Tuesday, December 8, 2015

Abuse

I don't even know where to begin.  Past doctors and therapists have suggested that sexual abuse for me began while I was still in the crib.  There is no way to prove this of course.  I have been told that as an infant I threw bottles and refused anything that was put into my mouth.  I have a memory from a very early age.  My mother told me that I could not possibly remember *that* because I wasn't even quite 2 years old at the time.   But, I do remember.  I was standing at a window in an empty house and I was with my dad.  When I looked up, what I saw was a red haired long necked monster.  It scared me.  I described to my mother the scene of being in that house and left out the part about the monster.  She told me that I was describing the house we moved into before I was two.  She confirmed that my father had taken me with him to sign the papers for the house.  What I know now, and honestly, really wished that I didn't, was the red haired long necked monster I was looking up at was my father's erect penis.  When my therapist had asked me if I could draw the monster that I saw, I was pretty sure I could.  Then, I was shocked as hell at what I was staring at on the paper.  There was no doubt what that little girl me was looking up at.

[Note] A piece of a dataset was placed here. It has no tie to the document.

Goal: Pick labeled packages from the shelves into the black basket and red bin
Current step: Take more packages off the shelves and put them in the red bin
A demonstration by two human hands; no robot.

For elementary school, I attended a special school of the arts.  I had my share of scraped knees and bruises like everyone else.  I also had more than my share of the sides of my mouth being split open.  Nothing about me is very big, including my mouth.  I was not physically able to do what was forced on me without coming away with my mouth split open.

How do we process things like this?  For myself, talking with a therapist helped some, when I was finally able to speak.  Writing helped me a lot more.  As soon as I knew what writing was, I took off with it.  I wrote my feelings, hopes and dreams, stories and poems.  Fear that someone would find them made me destroy everything after a few days.  Writing was a survival tool for me back then and morphed into a healing tool as well.

What I have learned over time is that abuse or abused does not define who I am.  Those things happened to me.  They may have tore up my body trying to pleasure themselves, but you know what?  They did not tear up my soul.  The very core of me somehow stayed together and I am proud of that.